Pierre Pestieau
Depuis plusieurs années, je fréquente
la Banque Mondiale
qui fort aimablement me prête un bureau. Comme j’ai déjà eu
l’occasion de l’écrire, la Banque Mondiale fait de la lutte contre la pauvreté
une priorité à tel point que l’on ne peut pas faire un pas sans que sur un mur,
une porte ou un plafond de son immeuble on ne lise les deux mots
incantatoires : End Poverty. Il y a de nombreux économistes qui travaillent
sur le sujet et qui se déplacent dans les pays du tiers monde pour lancer des
programmes divers de lutte contre la pauvreté. Dans les bureaux de Washington
des chercheurs de qualité étudient différentes facettes de la pauvreté, comment
la mesurer, l’expliquer et la combattre. La Banque Mondiale est sans doute le
centre de recherche qui concentre le plus de chercheurs dont les travaux sont
axés sur cette thématique. Il arrive que sous forme de boutade l’on ose
dire : que deviendraient tous ces gens si la pauvreté disparaissait du
jour au lendemain ? A mon avis le même sort que les soviétologues qui ont
fini dans l’anonymat ou sont devenus des spécialistes de la transition. Les uns
se réadapteraient à de nouveaux thèmes, par exemple les riches et leurs
angoisses, et d’autres sombreraient dans la dépression.
C’est dans cet état d’esprit que je
suis tombé récemment sur un livre au titre aguichant : L’invention de
la pauvreté (1), dont la
bande de lancement contenait précisément cette lourde interrogation :
« À quoi sert le pauvre ? Et plus particulièrement « le milliard
de pauvres qui vit avec un dollar par jour » ? Et de répondre sérieusement :
« À donner une contenance et un boulot (grassement rémunéré) pour les
haut-fonctionnaires de l'ONU, de la Banque Mondiale et du Fond Monétaire
International. Tout simplement ! »
Je ne pouvais en rester la et je voulus
distinguer dans ce propos la part de caricature de celle de la réalité. C’est
ainsi que j’ai lu le roman de Tancrède Voituriez qui met en scène trois
personnages principaux : un économiste libéral de gauche, sûr de lui et de
ses méthodes, un brillant professeur et chercheur spécialiste du décompte des
poissons, et une jeune femme vietnamienne, pauvre et jolie que l’économiste a
tirée de la misère pour alléger sa conscience.
L’économiste, en qui les initiés
reconnaîtront Jeffrey Sachs, est confronté à une crise.
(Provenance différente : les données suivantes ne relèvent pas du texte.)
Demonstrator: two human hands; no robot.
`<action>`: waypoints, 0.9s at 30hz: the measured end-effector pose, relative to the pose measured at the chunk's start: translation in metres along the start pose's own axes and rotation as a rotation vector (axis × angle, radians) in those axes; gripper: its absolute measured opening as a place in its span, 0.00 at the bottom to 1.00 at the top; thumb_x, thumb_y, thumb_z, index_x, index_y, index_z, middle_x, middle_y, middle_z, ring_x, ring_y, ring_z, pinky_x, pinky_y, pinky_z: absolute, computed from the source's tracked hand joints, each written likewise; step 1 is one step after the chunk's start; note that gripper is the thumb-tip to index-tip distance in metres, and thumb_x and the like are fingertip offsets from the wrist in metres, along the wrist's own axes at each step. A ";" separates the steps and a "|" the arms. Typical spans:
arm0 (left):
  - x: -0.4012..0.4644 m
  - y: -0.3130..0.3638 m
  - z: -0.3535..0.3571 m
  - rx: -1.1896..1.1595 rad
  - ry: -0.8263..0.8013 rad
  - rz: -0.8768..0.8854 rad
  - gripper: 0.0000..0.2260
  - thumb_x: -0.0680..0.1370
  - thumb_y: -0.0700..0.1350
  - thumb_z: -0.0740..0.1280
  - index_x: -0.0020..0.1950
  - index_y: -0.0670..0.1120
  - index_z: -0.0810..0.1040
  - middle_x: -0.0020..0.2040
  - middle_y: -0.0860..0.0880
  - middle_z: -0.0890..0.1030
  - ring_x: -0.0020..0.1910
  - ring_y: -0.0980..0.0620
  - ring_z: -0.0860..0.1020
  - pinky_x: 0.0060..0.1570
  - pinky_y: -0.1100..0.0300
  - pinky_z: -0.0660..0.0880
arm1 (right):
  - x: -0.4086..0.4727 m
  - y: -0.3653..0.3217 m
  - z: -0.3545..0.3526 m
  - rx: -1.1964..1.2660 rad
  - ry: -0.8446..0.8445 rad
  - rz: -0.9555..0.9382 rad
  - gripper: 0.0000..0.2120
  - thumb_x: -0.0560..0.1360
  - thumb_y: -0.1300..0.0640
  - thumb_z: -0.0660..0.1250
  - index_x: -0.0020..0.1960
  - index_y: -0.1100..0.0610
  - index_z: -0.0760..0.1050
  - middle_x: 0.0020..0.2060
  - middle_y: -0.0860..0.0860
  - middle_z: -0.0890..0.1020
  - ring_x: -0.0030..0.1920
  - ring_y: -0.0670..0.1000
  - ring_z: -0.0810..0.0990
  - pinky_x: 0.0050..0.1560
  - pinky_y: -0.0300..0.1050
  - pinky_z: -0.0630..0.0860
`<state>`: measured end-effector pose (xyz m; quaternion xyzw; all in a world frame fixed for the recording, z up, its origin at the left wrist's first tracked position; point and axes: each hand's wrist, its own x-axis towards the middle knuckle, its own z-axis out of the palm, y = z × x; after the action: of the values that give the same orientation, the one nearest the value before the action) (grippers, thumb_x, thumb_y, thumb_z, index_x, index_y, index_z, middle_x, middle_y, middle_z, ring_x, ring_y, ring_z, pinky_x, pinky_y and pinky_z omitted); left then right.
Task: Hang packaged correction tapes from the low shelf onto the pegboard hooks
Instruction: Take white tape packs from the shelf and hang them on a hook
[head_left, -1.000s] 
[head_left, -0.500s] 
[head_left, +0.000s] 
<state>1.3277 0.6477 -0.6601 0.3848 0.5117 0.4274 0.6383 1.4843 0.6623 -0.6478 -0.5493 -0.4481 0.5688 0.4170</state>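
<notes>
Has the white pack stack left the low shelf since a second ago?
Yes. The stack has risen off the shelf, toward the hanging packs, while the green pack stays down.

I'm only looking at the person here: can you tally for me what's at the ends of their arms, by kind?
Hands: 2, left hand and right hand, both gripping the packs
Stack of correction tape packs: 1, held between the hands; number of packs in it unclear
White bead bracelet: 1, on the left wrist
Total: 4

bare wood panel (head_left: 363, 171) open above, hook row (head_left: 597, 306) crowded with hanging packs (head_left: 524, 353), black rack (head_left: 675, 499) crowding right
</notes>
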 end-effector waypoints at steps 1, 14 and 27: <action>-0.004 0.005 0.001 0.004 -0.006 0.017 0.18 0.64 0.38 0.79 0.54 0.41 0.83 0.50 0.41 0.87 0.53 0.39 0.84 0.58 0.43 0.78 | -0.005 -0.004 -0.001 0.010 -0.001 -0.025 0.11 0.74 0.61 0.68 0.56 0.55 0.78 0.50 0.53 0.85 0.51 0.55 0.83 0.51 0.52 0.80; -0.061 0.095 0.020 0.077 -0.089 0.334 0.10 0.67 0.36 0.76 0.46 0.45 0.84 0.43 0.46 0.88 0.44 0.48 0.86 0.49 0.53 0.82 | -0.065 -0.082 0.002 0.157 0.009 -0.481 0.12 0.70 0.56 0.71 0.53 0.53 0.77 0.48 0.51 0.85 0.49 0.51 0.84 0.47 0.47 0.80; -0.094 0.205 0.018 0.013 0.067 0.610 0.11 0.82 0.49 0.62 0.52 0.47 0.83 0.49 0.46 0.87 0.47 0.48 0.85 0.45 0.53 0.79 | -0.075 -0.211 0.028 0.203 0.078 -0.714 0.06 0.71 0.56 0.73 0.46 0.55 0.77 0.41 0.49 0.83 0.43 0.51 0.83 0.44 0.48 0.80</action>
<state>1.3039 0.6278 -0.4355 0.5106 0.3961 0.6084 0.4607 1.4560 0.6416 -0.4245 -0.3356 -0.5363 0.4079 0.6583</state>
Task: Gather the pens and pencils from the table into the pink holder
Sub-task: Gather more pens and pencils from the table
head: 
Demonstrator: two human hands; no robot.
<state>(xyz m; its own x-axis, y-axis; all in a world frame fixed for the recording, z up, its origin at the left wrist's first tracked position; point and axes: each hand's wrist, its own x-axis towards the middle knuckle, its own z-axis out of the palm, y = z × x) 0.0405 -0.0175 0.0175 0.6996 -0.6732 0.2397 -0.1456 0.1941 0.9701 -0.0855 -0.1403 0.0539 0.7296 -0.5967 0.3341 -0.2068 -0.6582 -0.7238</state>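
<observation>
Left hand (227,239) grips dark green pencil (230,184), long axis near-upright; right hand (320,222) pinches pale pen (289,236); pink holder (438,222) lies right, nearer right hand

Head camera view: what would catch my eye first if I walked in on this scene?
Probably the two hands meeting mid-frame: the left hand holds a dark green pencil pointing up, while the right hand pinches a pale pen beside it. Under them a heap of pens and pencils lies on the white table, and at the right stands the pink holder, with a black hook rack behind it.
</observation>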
La pauvreté n’est plus
une priorité pour les grandes organisations internationales et ce pour
plusieurs raisons. D’abord, il serait prouvé que les pays nantis ne risquent
rien à laisser perdurer ce fléau ; en d’autres termes, contrairement à ce
que l’on pensait, les pauvres ne sont pas dangereux et les risques d’une révolte
du sud contre le nord sont inexistants. Ensuite, la pauvreté semble croître
plus rapidement dans les pays aidés par l’occident que dans les pays qui telle
la Chine se passent de l’aide des pays riches. Pour surmonter la crise notre
économiste de la pauvreté va avec l’aide de l’ichtyologiste recompter les
pauvres de façons à avoir une répartition géographique des pauvres qui puissent
relancer l’intérêt des donateurs. Il retrouvera ainsi son aura mais dans
l’aventure, il se fera piquer la jeune vietnamienne qu’il vient d’épouser par
l’ichtyologiste.
(1) Tancrède
Voituriez, L’invention de la pauvreté, Paris : Grasset, 2013.
je ne saisis pas en quoi l'ichtyologie (science des poissons d'après le petit Robert, pas moi!) a à voir avec ton propos sur la pauvreté? ... qui est un problème qui me préoccupe venant de pays où celle-ci est endémique.